Coinsurance – definition and meaning
Coinsurance refers to the sharing of risk between the insurer and insured. We sometimes call it copayment or copay. It can also mean the sharing of risks between at least two title insurance companies.
In most of Europe’s international insurance market, the term refers to the second meaning. In other words, the joint assumption of risk between some insurers.
Coinsurance, in which several insurers share the risk, is common in the European insurance market. Usually, one insurance firm will lead. That company will be responsible for various aspects of the insurance policy including the premium, claims.
The lead company will also be responsible for the insurance documents. In such cases, the company levies a charge. We call that charge a lead office commission.
According to The Free Dictionary, coinsurance is:
“A provision that provides that the insurance company and the insured will apportion between them any loss covered by the policy according to a fixed percentage of the value for which the property, or the person, is insured.”
In health insurance, the term has a similar meaning to copayment. However, copayment is usually fixed while coinsurance is a percentage. In other words, the percentage that the insurance company pays after the insureds exceed their policy’s deductible.
For example, let’s suppose Mary Smith’s health insurance plan’s allowed amount for consulting a doctor is $100 and her coinsurance is 20%.
– If she has paid her deductible, she pays $20 while the insurer pays the rest.
– If she has not met her deductible, she will pay the full amount, i.e., $100.
Imagine the following amounts apply to her plan, and she needs a great deal of treatment. Allowable costs are $12,000, deductible comes to $3,000, coinsurance is 20%, and out-of-pocket maximum is $6,850.
Ms. Smith will pay all of her deductible. In other words, she will pay the first $3000. She will pay 20% of the remaining $9,000, or $1,800 (her coinsurance). Therefore her total out-of-pocket costs will be $4,800 – her $3,000 deductible plus her $1,800.

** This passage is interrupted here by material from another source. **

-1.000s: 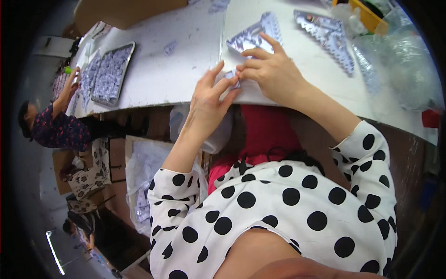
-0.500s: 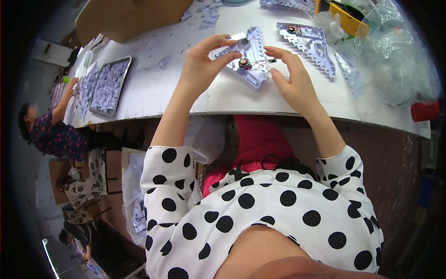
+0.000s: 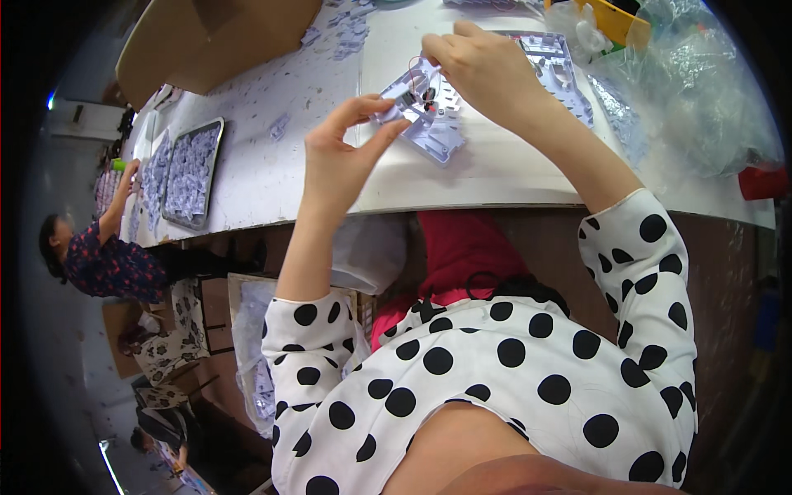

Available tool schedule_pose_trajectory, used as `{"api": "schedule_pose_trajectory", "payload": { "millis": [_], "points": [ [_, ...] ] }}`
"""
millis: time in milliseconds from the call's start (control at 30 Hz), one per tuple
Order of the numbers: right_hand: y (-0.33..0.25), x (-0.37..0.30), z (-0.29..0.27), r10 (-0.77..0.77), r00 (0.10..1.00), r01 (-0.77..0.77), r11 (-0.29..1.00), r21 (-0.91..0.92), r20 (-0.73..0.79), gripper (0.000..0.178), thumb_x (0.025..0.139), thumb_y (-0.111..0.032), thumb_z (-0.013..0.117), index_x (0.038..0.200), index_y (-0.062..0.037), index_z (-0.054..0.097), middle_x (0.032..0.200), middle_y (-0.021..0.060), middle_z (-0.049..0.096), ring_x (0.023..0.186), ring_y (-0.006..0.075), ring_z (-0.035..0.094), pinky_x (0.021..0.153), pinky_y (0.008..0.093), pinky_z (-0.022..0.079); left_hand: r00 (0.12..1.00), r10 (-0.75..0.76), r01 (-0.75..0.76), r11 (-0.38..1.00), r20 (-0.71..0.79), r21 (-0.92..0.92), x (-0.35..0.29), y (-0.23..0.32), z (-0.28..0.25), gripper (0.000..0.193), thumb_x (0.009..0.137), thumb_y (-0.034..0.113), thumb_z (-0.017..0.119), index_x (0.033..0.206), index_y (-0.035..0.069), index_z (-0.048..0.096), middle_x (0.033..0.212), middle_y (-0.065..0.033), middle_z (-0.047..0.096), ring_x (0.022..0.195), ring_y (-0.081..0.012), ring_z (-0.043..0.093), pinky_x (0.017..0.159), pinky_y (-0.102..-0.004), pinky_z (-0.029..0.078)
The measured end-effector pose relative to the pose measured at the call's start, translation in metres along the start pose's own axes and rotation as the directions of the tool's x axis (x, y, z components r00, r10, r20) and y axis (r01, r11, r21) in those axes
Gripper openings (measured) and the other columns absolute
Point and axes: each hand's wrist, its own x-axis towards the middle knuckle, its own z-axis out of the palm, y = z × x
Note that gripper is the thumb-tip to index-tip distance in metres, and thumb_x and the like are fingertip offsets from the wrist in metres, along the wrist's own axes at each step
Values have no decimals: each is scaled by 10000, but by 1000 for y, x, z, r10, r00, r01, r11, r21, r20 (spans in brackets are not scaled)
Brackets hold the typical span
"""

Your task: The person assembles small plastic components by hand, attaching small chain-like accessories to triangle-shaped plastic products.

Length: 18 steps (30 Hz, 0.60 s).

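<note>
A pale lilac plastic shell (image 3: 435,139) with a toothed edge lies on the white table in front of me. My left hand (image 3: 340,148) pinches its left corner between thumb and fingers. Small dark parts (image 3: 429,99) sit inside the shell, and a thin red wire (image 3: 412,68) loops up from them. My right hand (image 3: 487,70) is raised over the shell's far side, its fingertips pinched together where the wire ends. Beyond this hand lies a second lilac shell (image 3: 568,78), partly covered by the hand and wrist.
A metal tray (image 3: 192,173) of small lilac pieces stands at the left, below a brown cardboard box (image 3: 206,41). Clear plastic bags (image 3: 693,107) and a yellow bin (image 3: 615,25) crowd the right. Another person (image 3: 115,256) works at the table's left end.
My right hand has moved up and left across the shell, from open fingers to a pinch. My left hand has shifted slightly down and left. The white block by its fingers is no longer visible.
</note>
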Motion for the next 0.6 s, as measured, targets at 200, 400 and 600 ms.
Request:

If her total out-of-pocket costs come to $6,850, she will pay only that amount. Only that amount including her deductible and coinsurance. For the rest of her plan year, the insurer would pay for all services it covers.
Plans with cheap monthly premiums have high coinsurance. However, it will be lower for those with higher monthly premiums.
The insurer imposes coinsurance on the insured. In fact, it is a penalty for under-reporting or under-insuring. It is also a penalty for under-declaring the tangible property’s value or business income. Tangible refers to things we can touch. A tangible asset is an asset we can touch. Therefore, a home, for example, is a tangible property.
We define coinsurance under a property policy as the sharing of risk between the insured and insurer. We usually express this as a percentage.
What does it mean if an insurance policy is subject to a coinsurance requirement? It means the insured must satisfy the specified criteria whenever there is a loss claim.
The majority of claims are just for a partial loss. Therefore, insuring for less than the total asset value may be advantageous, because your premiums will be lower.
However, be careful. If there is a total loss, you will not be able to replace what you have lost. That is unless you have lots of funds.
Property insurance – an example
The following is a simple example for calculating the requirement for property coverage with a lower coinsurance amount:
John Brown’s case
Imagine John Brown’s building and all contents cost $900,000 to replace. We call that the replacement value. Mr. Brown’s coinsurance requirement is eighty percent of the replacement value.
Mr. Brown must insure his property and pay corresponding premiums for at least $720,000 in replacement coverage.
If Mr. Brown insured for less than this amount, he would face a coinsurance penalty. In the formula, you can see a scenario in which he does not meet the coinsurance requirement. In this case, his insurer would only pay a percentage of his total loss. Namely, up to the value of his insurance coverage.
Let’s assume that Mr. Brown had purchased $650,000 of building and contents insurance. He then suffered a partial property loss.
The cost of repairs was $300,000, and he had a $1,000 deductible. His insurance company would calculate how much they owed him in the following way:
$650,000 insurance carried over $720,000 insurance required (as calculated above) = 90.3% loss reimbursement.
90.3% of the $300,000 loss claimed, less $1,000 deductive, equals $269,900 that the insurance would have to pay.
Therefore, Mr. Brown would personally pay for $29,100 of his $300,000 partial loss claim. He’d have to pay $29,100 because his policy did not carry enough insurance (plus his $1,000 deductible).
What would have happened had he initially purchased the insurance required and suffered a $300,000 loss?
He would have had at least 80% coverage on the $900,000 value of his insured property. Therefore, he would have only been liable for the $1,000 deductible.